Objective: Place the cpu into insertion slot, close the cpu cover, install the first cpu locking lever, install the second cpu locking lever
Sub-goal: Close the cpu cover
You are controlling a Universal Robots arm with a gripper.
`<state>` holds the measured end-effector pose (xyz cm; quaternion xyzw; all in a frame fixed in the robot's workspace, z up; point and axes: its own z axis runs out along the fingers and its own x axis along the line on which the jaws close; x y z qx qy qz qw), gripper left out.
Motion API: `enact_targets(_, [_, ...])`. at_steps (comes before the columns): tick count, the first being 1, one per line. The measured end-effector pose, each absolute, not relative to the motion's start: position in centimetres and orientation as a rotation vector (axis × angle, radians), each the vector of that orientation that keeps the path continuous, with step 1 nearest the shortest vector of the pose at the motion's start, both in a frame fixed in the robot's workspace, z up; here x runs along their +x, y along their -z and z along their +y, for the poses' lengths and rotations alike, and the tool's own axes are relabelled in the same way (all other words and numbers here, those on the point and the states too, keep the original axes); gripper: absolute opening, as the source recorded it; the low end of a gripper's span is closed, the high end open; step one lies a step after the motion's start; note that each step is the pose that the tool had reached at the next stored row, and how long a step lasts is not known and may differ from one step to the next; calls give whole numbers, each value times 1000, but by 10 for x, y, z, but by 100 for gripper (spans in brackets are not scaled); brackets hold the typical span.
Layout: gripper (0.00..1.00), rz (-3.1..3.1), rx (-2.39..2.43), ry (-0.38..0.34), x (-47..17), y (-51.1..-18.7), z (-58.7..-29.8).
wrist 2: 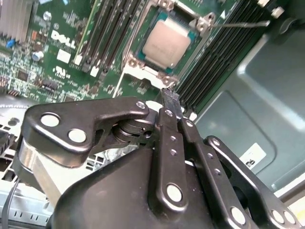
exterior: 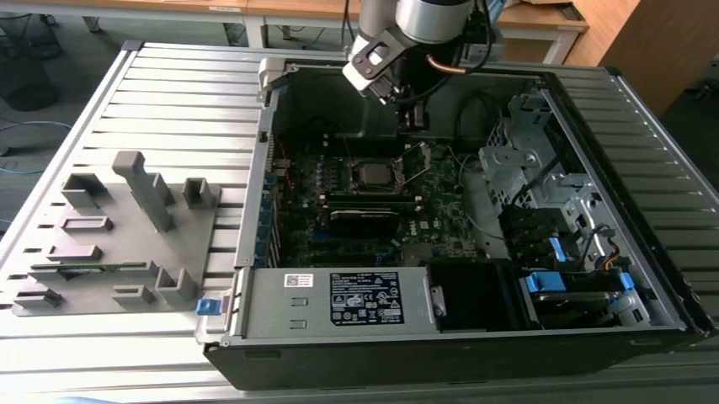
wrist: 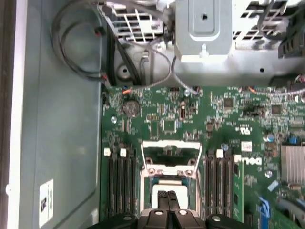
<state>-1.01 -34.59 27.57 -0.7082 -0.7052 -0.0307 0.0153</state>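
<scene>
I am watching the small flat square chip with the dull silver-grey top (wrist 2: 167, 42). It is lying level inside the metal-rimmed square socket (wrist 2: 131, 62), mid-board on the green motherboard (wrist: 157, 109) between two banks of long black memory slots (wrist: 119, 186). I am therefore judging the placing step done.

The thin silver frame plate with the square window (wrist: 171, 160) is standing raised at one edge of the socket, leaving the chip uncovered. A thin wire lever (wrist 2: 240, 22) is sticking out free beside the socket, so nothing is clamping the chip down.

The black two-fingered gripper (wrist 2: 170, 95) is hovering over the socket edge opposite the raised plate. Its fingers are pressed together and carrying nothing. I am reading that as a blunt tip for pushing, not a grasp.
</scene>
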Motion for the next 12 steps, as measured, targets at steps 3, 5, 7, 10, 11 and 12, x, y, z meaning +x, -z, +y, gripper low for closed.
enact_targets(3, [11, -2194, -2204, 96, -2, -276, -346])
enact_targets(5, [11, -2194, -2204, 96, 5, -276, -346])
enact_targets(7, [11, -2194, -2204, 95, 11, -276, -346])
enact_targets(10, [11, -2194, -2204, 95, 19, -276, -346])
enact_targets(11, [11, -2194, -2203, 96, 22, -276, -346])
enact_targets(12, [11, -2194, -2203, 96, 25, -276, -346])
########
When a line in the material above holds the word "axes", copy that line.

**Reply to the task**
`<state>` holds the measured end-effector pose (xyz cm; quaternion xyzw; all in a frame fixed in the robot's workspace, z up; point and axes: its own z axis runs out along the fingers and its own x axis along the line on which the jaws close; x y z qx qy qz qw), gripper left out.
Motion API: `enact_targets(_, [_, ...])`. at_steps (comes before the columns): tick count, the first being 1, one per line. The measured end-effector pose, each absolute, not relative to the motion's start: position in centimetres and orientation as a rotation vector (axis × angle, radians), each the vector of that orientation that keeps the path continuous, with step 1 nearest the shortest vector of the pose at the motion's start, both in a frame fixed in the robot's workspace, z up; here x runs along their +x, y along their -z and z along their +y, for the poses' lengths and rotations alike, and the tool's own axes are relabelled in the same way (all other words and numbers here, those on the point and the states too, keep the original axes); gripper: absolute opening, as the source recorded it; the low end of a gripper's span is closed, the high end open; step one lies a step after the motion's start; note that each step is the pose that the tool had reached at the next stored row, and how long a step lasts is not known and may differ from one step to the next; calls give whole numbers, each value times 1000, but by 10 for x, y, z, but by 100 for gripper (spans in brackets are not scaled); brackets hold the typical span.

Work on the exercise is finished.